An angry Thao urges Walt to take vengeance on the Hmong gang with him. Walt first tells him to come back later as revenge must be planned carefully. He tells Thao to return late in the afternoon. During this time, Walt indulges in a few luxuries. He gets a haircut, tipping the barber generously. He buys a new tailored suit. He goes to Church and much to the amazement of Father Janovich, asks to make confession. Janovich hears confession of a few minor sins and prescribes a standard penitence prayer.
When Thao returns to Walt's house at the appointed time, Walt gives him the Silver Star medal he earned in Korea, but then locks him in the basement, saying he does not want him to live with the consequences of killing someone. Walt tells Thao about a sin that haunted him every day - killing a young enemy soldier, who wanted to "just give up". Walt then leaves Daisy with Sue's grandmother, and from a bar he often went to, calls Sue, telling her where to find the key to unlock his basement so she can let Thao out.

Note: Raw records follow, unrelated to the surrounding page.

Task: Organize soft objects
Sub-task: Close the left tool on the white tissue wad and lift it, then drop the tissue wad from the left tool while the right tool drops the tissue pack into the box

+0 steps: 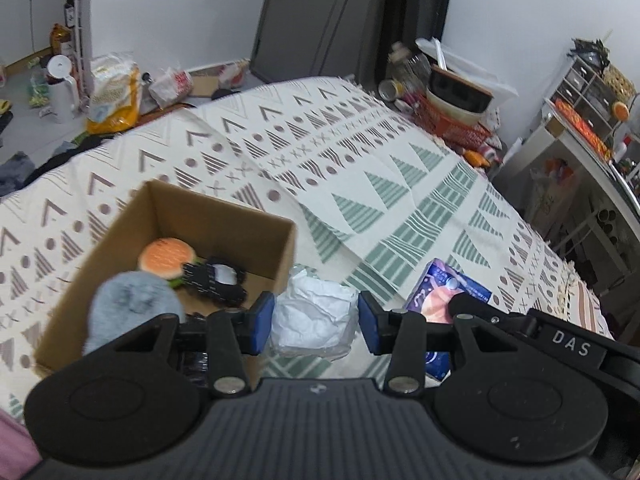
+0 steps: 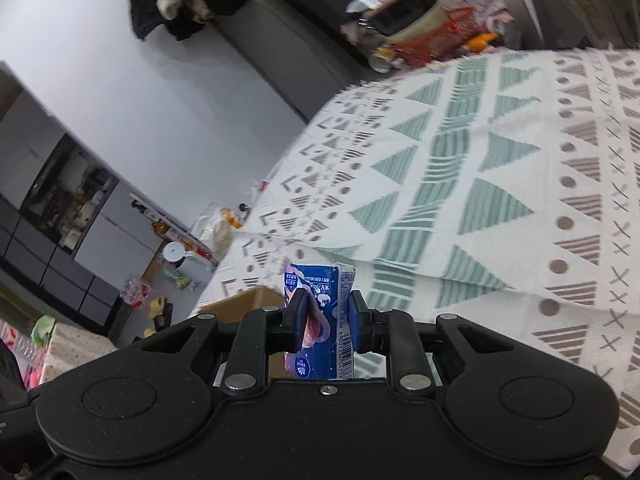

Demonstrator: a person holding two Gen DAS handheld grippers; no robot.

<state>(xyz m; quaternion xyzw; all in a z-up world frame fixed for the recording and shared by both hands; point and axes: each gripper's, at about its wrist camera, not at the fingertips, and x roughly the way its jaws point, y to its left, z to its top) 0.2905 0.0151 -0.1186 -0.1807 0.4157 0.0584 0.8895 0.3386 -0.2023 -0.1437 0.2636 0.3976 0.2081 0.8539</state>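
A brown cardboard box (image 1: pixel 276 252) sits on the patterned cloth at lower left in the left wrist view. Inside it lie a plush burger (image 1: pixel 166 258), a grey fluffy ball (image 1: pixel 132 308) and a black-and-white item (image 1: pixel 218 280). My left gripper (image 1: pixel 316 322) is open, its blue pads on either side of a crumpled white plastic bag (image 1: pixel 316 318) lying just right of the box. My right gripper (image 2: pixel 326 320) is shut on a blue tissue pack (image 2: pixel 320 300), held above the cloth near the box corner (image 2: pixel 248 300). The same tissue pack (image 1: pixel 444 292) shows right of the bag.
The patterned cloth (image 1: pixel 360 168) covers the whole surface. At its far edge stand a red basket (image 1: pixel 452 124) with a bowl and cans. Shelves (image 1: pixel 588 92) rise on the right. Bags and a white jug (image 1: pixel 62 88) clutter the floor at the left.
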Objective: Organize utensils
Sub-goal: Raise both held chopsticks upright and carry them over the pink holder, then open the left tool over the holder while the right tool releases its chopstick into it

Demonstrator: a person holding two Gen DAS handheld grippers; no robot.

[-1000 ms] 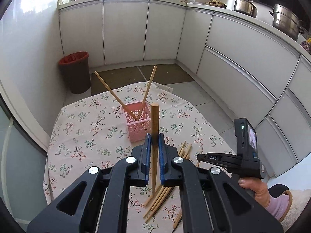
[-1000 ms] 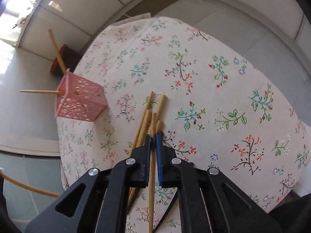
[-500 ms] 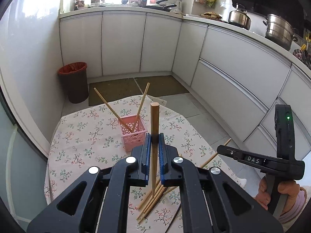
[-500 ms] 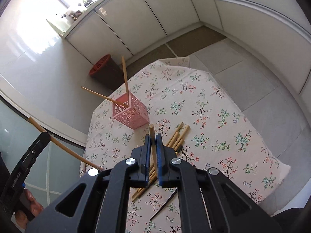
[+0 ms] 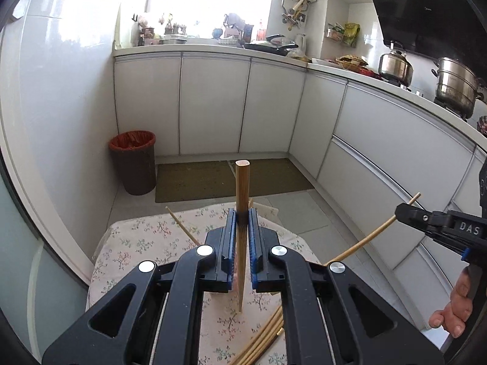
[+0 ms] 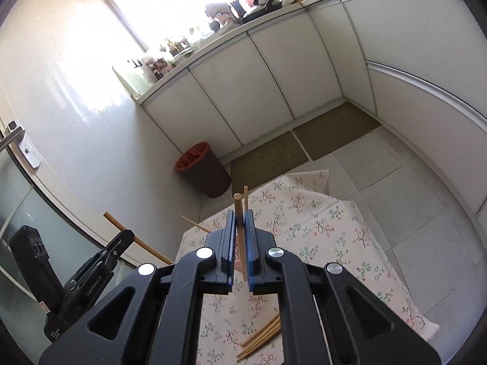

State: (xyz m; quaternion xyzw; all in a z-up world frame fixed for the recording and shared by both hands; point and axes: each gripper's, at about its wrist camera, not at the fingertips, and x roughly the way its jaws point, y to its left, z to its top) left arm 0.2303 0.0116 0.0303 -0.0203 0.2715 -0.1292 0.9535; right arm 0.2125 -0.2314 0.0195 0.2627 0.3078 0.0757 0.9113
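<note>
My left gripper (image 5: 242,216) is shut on a wooden chopstick (image 5: 242,188), held upright above the floral-cloth table (image 5: 143,243). My right gripper (image 6: 239,216) is shut on another wooden chopstick (image 6: 238,205), also high above the table (image 6: 319,222). The right gripper also shows in the left wrist view (image 5: 404,213), and the left gripper in the right wrist view (image 6: 124,238). Several loose chopsticks (image 5: 261,340) lie on the cloth, seen too in the right wrist view (image 6: 261,337). The pink basket is hidden behind my fingers; the tips of chopsticks standing in it (image 5: 179,225) poke out.
A brown bin with a red liner (image 5: 134,161) stands on the floor by the wall. White kitchen cabinets (image 5: 213,103) run behind and to the right. Pots (image 5: 453,85) sit on the counter. A glass door (image 6: 18,200) is at the left.
Both grippers have risen and tilted up from the table, each carrying its chopstick. The right one lifted its chopstick out of the pile. The basket has dropped out of sight behind the fingers.
</note>
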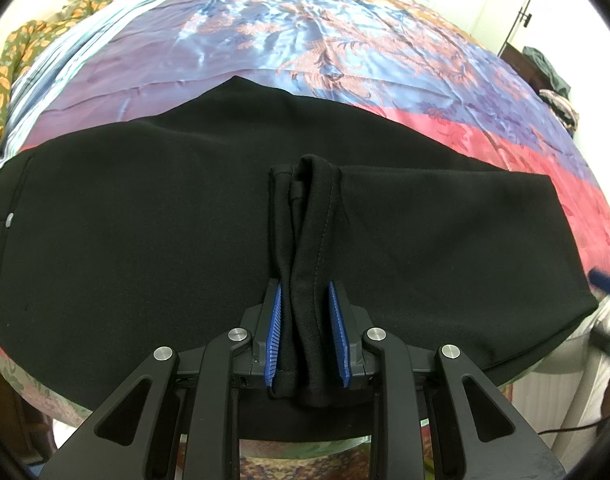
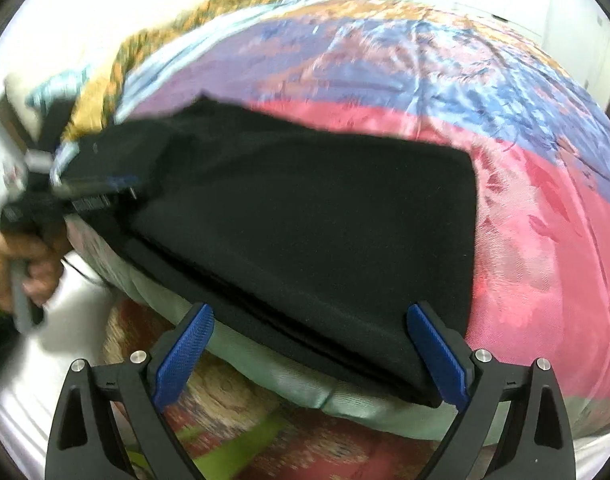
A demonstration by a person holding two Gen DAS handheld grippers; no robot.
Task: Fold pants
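Left wrist view: satin bedspread (image 1: 265,40) in blue, purple and pink covers the bed.
Room: white door (image 1: 553,0) far right.
Pants (image 1: 145,220): black, folded along bed's near edge.
Left tool (image 1: 305,308): narrow, clamping bunched pant hems.
Right tool (image 2: 309,316): wide, empty.

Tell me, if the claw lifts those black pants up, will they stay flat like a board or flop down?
Probably flop. The black pants already bunch into soft ridges where the left claw pinches them, so they look limp, not stiff. Their edge droops over the side of the bed, which suggests they would sag. The shiny bedspread looks slick, so they might slide when pulled.
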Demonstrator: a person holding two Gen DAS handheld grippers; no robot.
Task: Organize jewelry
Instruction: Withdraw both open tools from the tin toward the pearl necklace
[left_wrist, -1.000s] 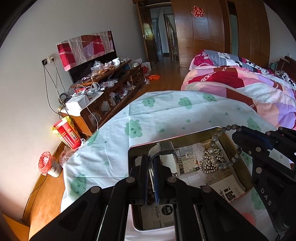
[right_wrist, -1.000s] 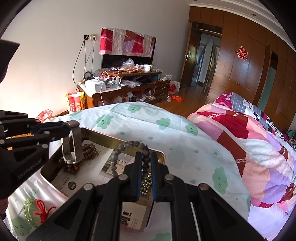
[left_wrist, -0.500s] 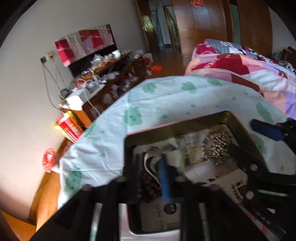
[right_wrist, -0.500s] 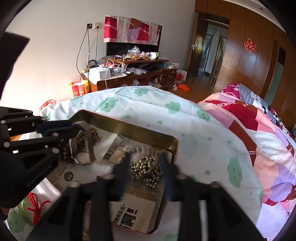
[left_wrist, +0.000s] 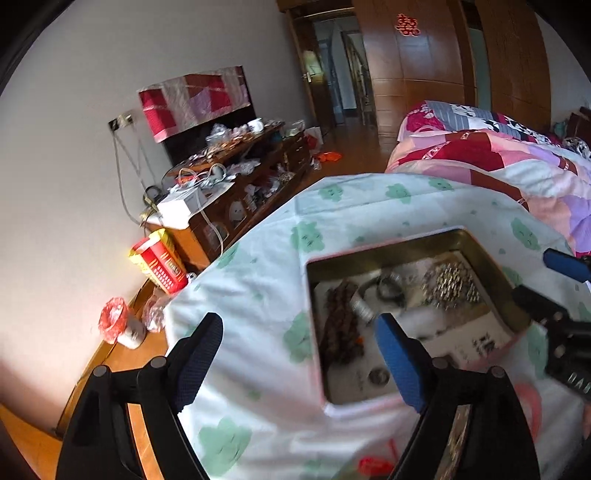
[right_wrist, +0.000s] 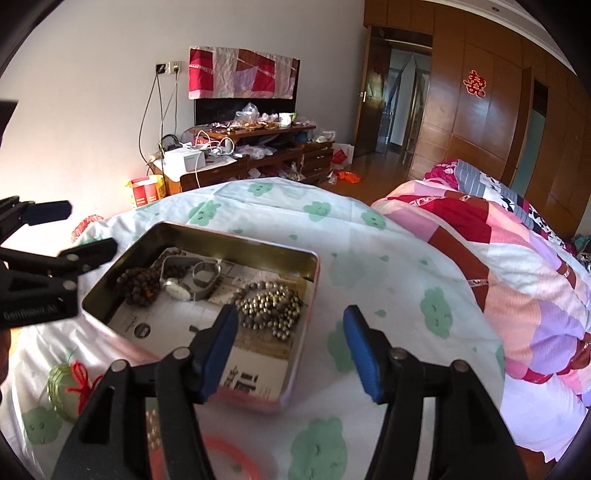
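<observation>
Both the left gripper (left_wrist: 299, 347) and right gripper (right_wrist: 290, 341) are opening empty, having dropped the watch (right_wrist: 181, 284) and beads (right_wrist: 271, 308) ahead into the tin (right_wrist: 236, 242).

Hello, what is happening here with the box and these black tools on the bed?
A person holds a gripper in each hand and is sorting jewelry into an open tin box on the green-patterned sheet. Both the left gripper and the right gripper are opening, with nothing between the fingers. In the tin lie dark wooden beads, a wristwatch and a pile of shiny metal beads. A green bangle with red string lies outside the tin.
</observation>
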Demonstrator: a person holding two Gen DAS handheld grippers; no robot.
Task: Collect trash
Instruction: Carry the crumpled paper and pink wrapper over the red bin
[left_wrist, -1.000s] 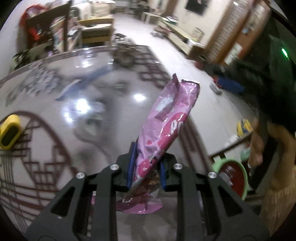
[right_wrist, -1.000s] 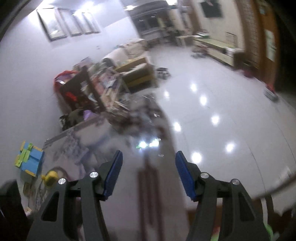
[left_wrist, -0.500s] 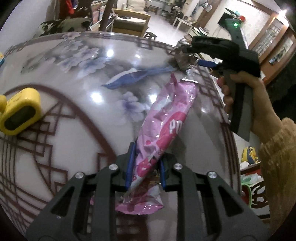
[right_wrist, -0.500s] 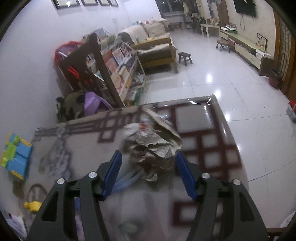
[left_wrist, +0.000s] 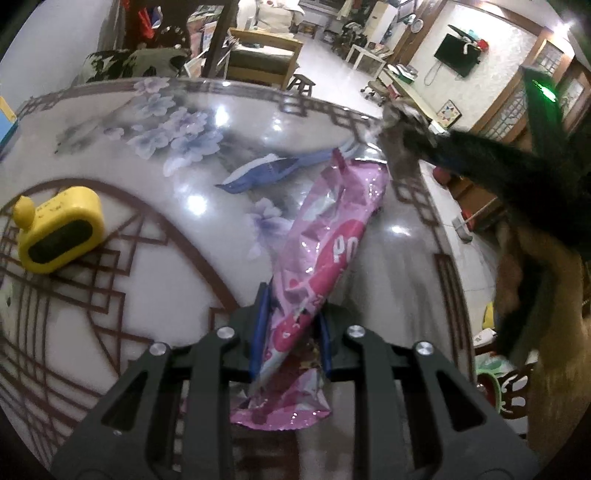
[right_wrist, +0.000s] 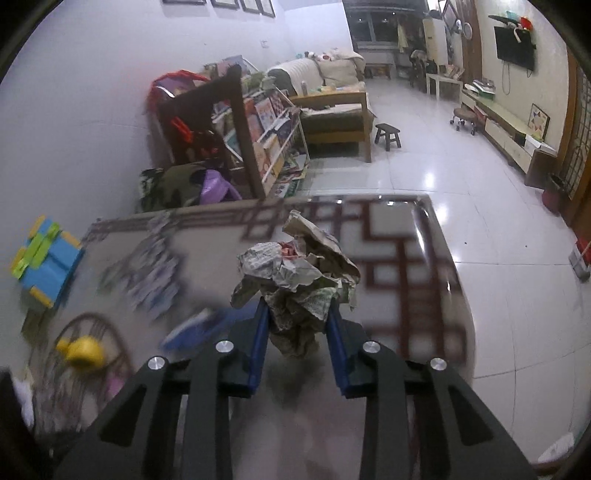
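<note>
Trash in both grips. Pink snack wrapper (left_wrist: 325, 254) clamped near its lower end in the left hand-held gripper (left_wrist: 290, 326), long axis running up and away from the jaws toward the upper right, torn end pointing at the far edge of the worktop (left_wrist: 110, 155), crumpled tail hanging below the blue pads. Crumpled newspaper ball (right_wrist: 299, 273) between the jaws of the right hand-held gripper (right_wrist: 297, 328), jaws closing, pads against its lower part, no clear long axis, bulk bulging above the fingertips. Blue wrapper (left_wrist: 266, 171) flat on the worktop beyond the pink one, lying crosswise, pointed end to the left. Yellow clock (left_wrist: 59, 230) at the left.
</note>
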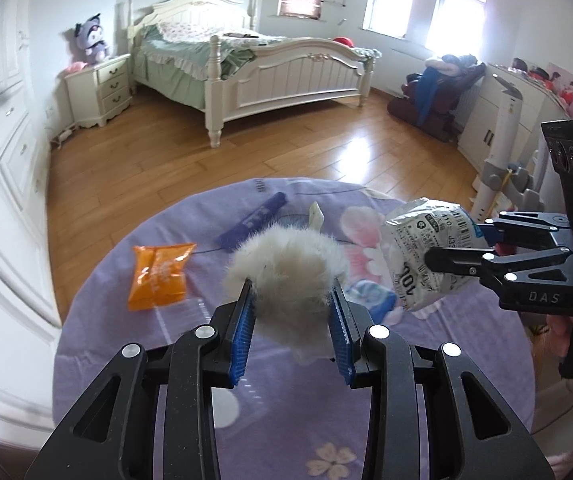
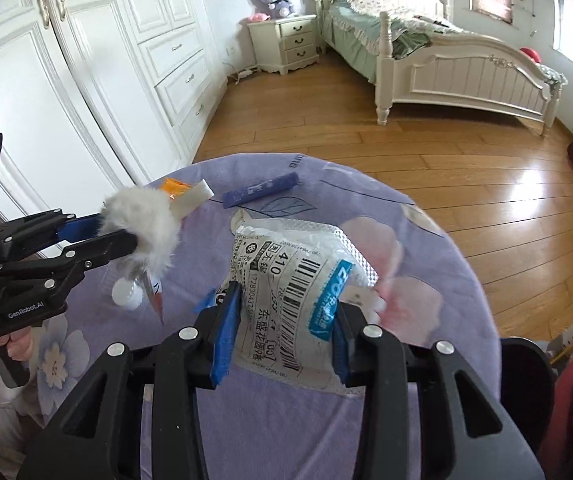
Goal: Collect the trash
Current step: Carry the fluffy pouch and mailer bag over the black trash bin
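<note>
Two grippers are hovering over the round table w/ lilac flowered cloth. Left gripper is clamping a fluffy white fur ball btwn its blue pads, ball sitting right in the jaws, lifted off the cloth. Right gripper is squeezing a crumpled white plastic mailer bag w/ barcode label, jaws pressing both sides, bag raised too. Orange snack wrapper and dark blue flat packet are lying on the cloth beyond, apart from both jaws.
</note>
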Available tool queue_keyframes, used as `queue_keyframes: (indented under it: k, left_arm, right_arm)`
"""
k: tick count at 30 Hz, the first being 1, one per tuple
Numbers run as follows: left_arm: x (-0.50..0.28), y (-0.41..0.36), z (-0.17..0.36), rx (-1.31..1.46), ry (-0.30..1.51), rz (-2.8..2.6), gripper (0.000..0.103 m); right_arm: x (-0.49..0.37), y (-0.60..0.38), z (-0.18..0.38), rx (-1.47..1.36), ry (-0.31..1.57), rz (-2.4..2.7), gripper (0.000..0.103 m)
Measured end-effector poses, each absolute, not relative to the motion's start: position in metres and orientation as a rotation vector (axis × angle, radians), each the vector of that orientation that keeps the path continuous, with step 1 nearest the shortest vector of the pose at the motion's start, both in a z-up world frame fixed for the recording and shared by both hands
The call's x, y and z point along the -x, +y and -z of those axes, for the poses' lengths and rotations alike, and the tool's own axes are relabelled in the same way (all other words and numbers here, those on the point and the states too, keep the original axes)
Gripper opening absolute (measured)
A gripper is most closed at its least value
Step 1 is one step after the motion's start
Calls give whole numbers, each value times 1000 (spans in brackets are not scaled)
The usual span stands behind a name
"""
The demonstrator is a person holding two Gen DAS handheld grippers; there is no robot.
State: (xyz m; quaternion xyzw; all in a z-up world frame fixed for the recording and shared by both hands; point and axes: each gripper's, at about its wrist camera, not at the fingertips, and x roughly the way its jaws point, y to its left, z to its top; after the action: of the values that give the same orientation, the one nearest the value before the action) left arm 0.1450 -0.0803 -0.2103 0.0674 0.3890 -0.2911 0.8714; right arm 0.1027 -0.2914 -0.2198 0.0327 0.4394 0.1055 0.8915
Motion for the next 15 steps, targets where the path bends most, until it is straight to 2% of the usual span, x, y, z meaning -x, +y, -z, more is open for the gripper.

Meanwhile, Father Janovich is with two police officers outside the Hmong gang house. Janovich had talked the sergeant into sending them on a stakeout, because he believes Walt will bring Thao there for a shootout confrontation with the gang. But the whole neighborhood remains quiet and the sergeant finally recalls the officers, who make Janovich leave with them.
Sue arrives at Walt's house to let Thao out of the basement. He hurriedly explains Walt's leaving him there and they hurry off to the Hmong gang house.
Outside the gang members' house, Walt confronts them for the shootout and raping of Sue, causing the neighbours to come out and observe the confrontation. He takes out a cigarette from his jacket, puts it in his mouth, asks the gang for a light, and then slowly reaches into his jacket before pulling his hand out quickly. Thinking Walt is going to shoot, the gang members gun him down. A shot of Walt lying dead on the ground reveals he had grabbed his 1st Cavalry Division Zippo lighter, not a gun. When Thao and Sue arrive at the crime scene, they are told by the police that the gang has been arrested and, with the rest of the community prepared to testify against them, they will be imprisoned for a long time, having killed an unarmed man. Thao, still with Walt's Silver Star pinned to his shirt, glares at Spider and Smokie as they are loaded into police cars.
A funeral service is held for Walt with Father Janovich delivering a memorable eulogy of Walt. Thao and his family attend the funeral opposite Walt's large extended family, and Mitch is annoyed at their presence. At the reading of Walt's will, it's revealed that Walt left his house to the church, and his Gran Torino to Thao, much to the disappointment and puzzlement of Walt's family. In the final scene, Thao is driving the Gran Torino up Lake Shore Road with Daisy next to him.